[INSTRUCTIONS FOR THE TASK]: Reproduce the data below in full and to the letter, images excepted.

[RECORDED DATA]:
───

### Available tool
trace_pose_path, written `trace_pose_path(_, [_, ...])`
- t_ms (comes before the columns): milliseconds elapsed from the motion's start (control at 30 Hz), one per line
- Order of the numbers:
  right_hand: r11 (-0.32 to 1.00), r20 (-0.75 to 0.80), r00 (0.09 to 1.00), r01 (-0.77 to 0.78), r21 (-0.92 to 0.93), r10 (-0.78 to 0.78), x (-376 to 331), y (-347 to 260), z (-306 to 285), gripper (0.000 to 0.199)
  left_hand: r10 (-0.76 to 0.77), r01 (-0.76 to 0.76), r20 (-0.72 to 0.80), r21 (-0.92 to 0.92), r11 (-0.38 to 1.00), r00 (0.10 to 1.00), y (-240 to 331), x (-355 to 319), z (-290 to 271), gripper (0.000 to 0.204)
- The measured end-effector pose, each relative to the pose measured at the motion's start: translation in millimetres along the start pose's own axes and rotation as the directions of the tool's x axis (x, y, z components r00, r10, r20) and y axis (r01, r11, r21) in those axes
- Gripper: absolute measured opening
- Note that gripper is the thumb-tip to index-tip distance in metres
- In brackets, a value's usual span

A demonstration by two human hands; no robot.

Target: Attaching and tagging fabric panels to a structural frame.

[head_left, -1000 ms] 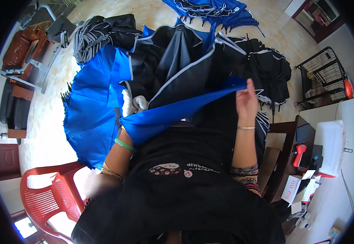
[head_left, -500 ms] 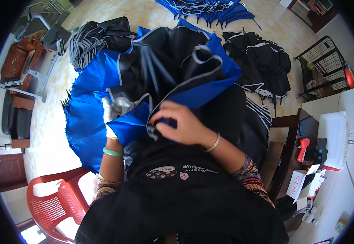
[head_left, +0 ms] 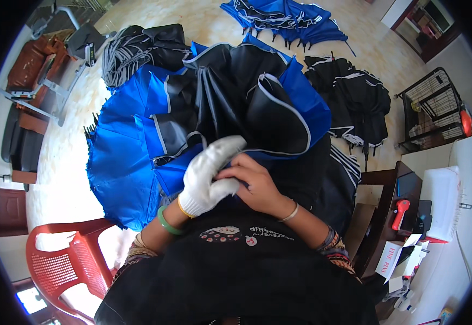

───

[OUTPUT FOR THIS EXERCISE]:
### Available tool
trace_pose_path, written `trace_pose_path(_, [_, ...])`
- t_ms (comes before the columns): milliseconds elapsed from the motion's start (control at 30 Hz), one per line
- Order of the numbers:
  right_hand: r11 (-0.32 to 1.00), r20 (-0.75 to 0.80), r00 (0.09 to 1.00), r01 (-0.77 to 0.78), r21 (-0.92 to 0.93), r10 (-0.78 to 0.78), x (-376 to 331), y (-347 to 260), z (-306 to 285), gripper (0.000 to 0.199)
  left_hand: r10 (-0.76 to 0.77), r01 (-0.76 to 0.76), r20 (-0.72 to 0.80), r21 (-0.92 to 0.92), r11 (-0.38 to 1.00), r00 (0.10 to 1.00), y (-240 to 331), x (-355 to 319), z (-290 to 271), gripper (0.000 to 0.204)
- The measured end-effector pose, each relative to the pose measured at the motion's start: translation in millimetres along the start pose's own axes and rotation as the directions of the tool's x axis (x, y, z components r00, r10, r20) and y axis (r01, r11, r21) in those axes
- Gripper: absolute measured opening
- Note that gripper is the thumb-tip to index-tip distance in metres
- In brackets, a value's usual span

A demonstration by two human hands; no robot.

Target: Attaching and tagging fabric panels to a structural frame.

[head_left, -1000 ms] 
[head_left, -500 ms] 
[head_left, +0 ms] 

Nothing more is needed to complete the output.